■ **About this exercise**: Hunt through the entries for the word "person" and copy each line in which it appears.

■ **Extracted records**:

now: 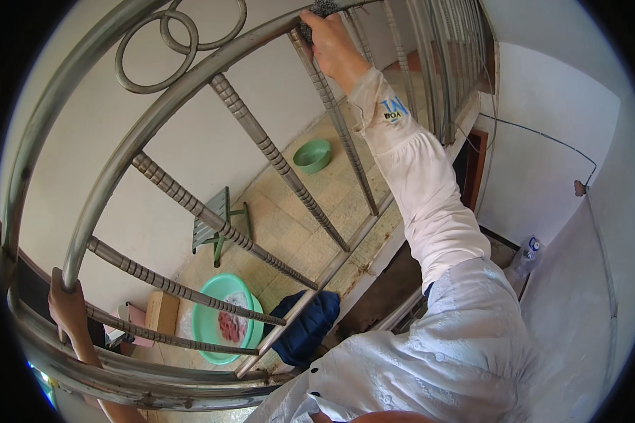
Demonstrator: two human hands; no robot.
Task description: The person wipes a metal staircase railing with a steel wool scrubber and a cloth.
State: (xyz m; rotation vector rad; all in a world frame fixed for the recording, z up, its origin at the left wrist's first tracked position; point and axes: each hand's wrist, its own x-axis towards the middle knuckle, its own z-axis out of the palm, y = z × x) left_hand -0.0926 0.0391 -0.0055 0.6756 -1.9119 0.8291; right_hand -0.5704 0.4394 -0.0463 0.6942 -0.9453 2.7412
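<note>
A stainless steel railing (159,111) with ribbed balusters (275,153) spans the view. At the upper middle, my right hand (330,42) presses a grey steel wool scourer (324,7) against the rail, near the top of a baluster; the sleeve on that arm is white. My left hand (67,304) is wrapped around the railing's curved tube at the lower left. Two interlocking metal rings (157,84) sit above the rail.
Past the balusters, a green basin (312,156), a folding stool (219,222), a larger basin (203,285) with wet cloth, a cardboard box (162,312) and dark blue fabric (307,328) rest on the tiled floor. Cables (540,137) run along the right wall, above a plastic bottle (528,254).
</note>
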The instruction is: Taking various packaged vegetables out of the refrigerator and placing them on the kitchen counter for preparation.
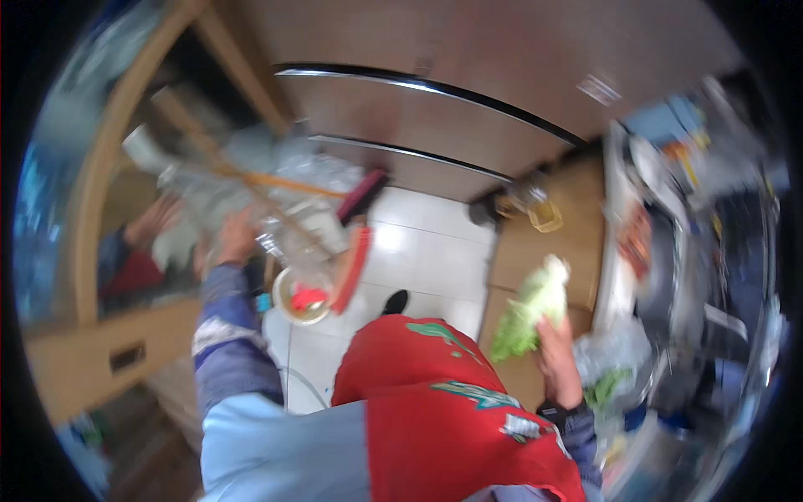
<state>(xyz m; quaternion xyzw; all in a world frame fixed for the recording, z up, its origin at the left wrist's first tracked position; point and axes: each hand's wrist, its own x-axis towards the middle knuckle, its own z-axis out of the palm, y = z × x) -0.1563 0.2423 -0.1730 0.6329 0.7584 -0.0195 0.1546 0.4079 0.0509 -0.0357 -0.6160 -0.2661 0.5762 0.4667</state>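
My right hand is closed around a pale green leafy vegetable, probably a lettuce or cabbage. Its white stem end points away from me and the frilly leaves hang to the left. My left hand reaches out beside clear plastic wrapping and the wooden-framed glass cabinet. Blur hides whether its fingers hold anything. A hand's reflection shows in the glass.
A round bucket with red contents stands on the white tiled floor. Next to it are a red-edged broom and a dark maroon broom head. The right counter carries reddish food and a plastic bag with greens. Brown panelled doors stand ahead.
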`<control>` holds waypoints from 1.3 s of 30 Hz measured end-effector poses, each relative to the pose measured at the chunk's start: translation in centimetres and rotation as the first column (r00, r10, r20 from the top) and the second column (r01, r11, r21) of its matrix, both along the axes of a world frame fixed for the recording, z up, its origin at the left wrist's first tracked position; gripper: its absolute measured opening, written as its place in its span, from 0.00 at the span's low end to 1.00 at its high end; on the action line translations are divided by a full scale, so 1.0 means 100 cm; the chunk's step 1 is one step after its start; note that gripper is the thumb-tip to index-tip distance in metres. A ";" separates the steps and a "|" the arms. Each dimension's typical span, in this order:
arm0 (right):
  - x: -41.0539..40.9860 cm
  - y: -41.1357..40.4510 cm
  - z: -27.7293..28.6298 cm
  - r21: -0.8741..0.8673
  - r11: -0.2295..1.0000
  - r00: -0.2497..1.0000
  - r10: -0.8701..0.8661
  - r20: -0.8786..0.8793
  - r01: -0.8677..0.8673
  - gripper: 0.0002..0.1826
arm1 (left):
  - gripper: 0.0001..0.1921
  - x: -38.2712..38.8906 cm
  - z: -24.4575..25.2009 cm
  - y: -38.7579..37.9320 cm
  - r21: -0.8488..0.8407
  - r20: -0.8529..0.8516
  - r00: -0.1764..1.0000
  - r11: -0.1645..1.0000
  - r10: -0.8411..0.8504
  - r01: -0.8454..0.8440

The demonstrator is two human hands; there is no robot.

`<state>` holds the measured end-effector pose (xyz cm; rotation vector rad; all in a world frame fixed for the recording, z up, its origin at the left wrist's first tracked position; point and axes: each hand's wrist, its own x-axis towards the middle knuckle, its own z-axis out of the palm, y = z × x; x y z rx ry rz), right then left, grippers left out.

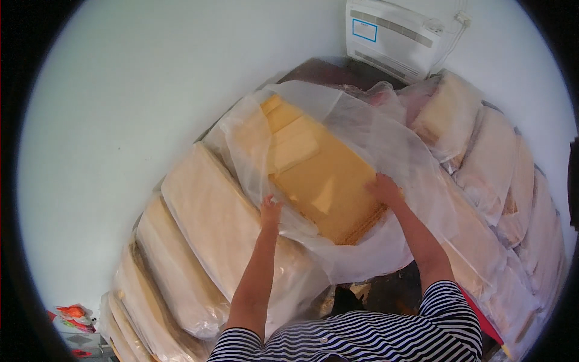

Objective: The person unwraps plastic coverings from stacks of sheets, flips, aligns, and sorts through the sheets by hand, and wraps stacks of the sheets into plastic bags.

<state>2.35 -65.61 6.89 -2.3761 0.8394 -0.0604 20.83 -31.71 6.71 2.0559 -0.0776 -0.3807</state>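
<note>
A stack of thin yellow-tan sheets [346,181] lies inside a large translucent plastic bag [362,267], whose mouth is spread wide toward me. Smaller, paler folded pieces [294,142] rest on top of the stack's far half. At the stack's left edge, my left hand [270,210] has its fingers curled at the bag's film. My right hand [385,189] reaches over the right edge, fingertips against the sheets; it is slightly blurred, and whether it grips sheet or film is unclear.
Several wrapped packs lean in a row on the left [208,181], and more are piled on the right [484,158]. A white wall unit [389,38] hangs beyond. Dark floor [393,289] shows just before me. Red items [74,312] sit at lower left.
</note>
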 end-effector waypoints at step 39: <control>-0.038 0.191 0.180 0.871 -0.138 0.840 -0.371 0.396 -0.472 0.27 | 0.23 -0.145 0.260 0.157 -0.862 -0.376 0.851 0.476 -0.367 -0.176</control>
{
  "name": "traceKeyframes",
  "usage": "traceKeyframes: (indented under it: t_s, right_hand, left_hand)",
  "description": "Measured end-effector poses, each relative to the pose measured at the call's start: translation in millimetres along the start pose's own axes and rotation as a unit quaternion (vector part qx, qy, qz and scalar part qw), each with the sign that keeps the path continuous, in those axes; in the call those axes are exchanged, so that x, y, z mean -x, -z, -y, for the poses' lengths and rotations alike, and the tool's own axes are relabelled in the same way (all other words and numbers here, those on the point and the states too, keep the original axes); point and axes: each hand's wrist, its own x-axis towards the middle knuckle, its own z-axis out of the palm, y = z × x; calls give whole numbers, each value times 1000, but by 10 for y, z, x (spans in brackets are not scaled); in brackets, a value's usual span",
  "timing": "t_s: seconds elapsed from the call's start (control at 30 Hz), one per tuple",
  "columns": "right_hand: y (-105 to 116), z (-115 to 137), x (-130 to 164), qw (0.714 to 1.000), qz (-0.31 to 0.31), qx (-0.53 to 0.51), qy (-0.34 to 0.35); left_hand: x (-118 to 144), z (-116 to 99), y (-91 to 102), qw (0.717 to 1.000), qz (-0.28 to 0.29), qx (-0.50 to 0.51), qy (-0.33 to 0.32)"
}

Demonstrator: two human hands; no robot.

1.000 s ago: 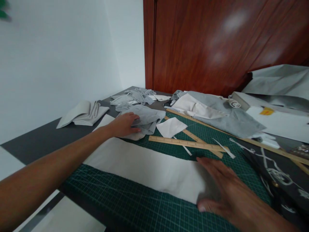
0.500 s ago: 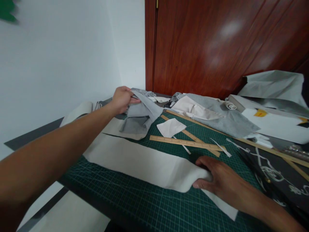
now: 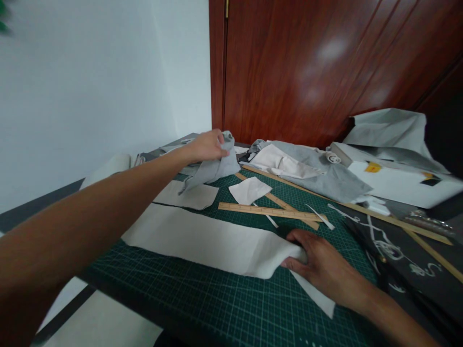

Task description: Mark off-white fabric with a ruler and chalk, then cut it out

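The left hand [image 3: 208, 144] pinches the grey cloth [image 3: 219, 168], which hangs over the far side of the mat [image 3: 217, 299]; the right hand [image 3: 314, 260] pinches the curled end of the strip [image 3: 202, 236] on it. A light, steady grip should spare the strip creases. What the box [image 3: 398, 185] holds is hidden.

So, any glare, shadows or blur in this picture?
Head view: pale glare on the wooden door; a soft shadow on the green mat beside the right hand; the green shape at top left blurred; black scissors hard to make out.
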Motion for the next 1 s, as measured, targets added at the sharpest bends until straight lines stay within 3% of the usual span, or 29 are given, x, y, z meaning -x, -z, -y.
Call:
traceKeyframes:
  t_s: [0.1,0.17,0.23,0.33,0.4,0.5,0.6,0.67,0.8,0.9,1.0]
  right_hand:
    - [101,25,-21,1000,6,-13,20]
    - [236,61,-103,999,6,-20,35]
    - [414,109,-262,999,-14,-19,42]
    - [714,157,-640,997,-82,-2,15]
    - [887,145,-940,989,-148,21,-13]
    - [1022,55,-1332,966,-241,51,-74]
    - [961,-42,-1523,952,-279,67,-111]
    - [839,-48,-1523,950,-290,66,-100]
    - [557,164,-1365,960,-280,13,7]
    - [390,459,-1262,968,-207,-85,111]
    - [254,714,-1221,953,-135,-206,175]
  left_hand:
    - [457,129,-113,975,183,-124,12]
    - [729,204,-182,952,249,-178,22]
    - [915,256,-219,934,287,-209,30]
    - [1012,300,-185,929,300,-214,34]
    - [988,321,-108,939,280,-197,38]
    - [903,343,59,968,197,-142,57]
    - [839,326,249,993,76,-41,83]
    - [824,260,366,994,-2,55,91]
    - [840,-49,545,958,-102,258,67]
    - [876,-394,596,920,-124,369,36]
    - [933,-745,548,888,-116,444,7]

■ **Response to this task**:
Task description: The person wipes a metal staircase railing with a steel wool scrubber and a cloth.
Objective: The person unwraps plastic coverings from stacks of sheets, flips, aligns, and sorts through the sheets by hand, and wraps stacks of the sheets into plastic bags.

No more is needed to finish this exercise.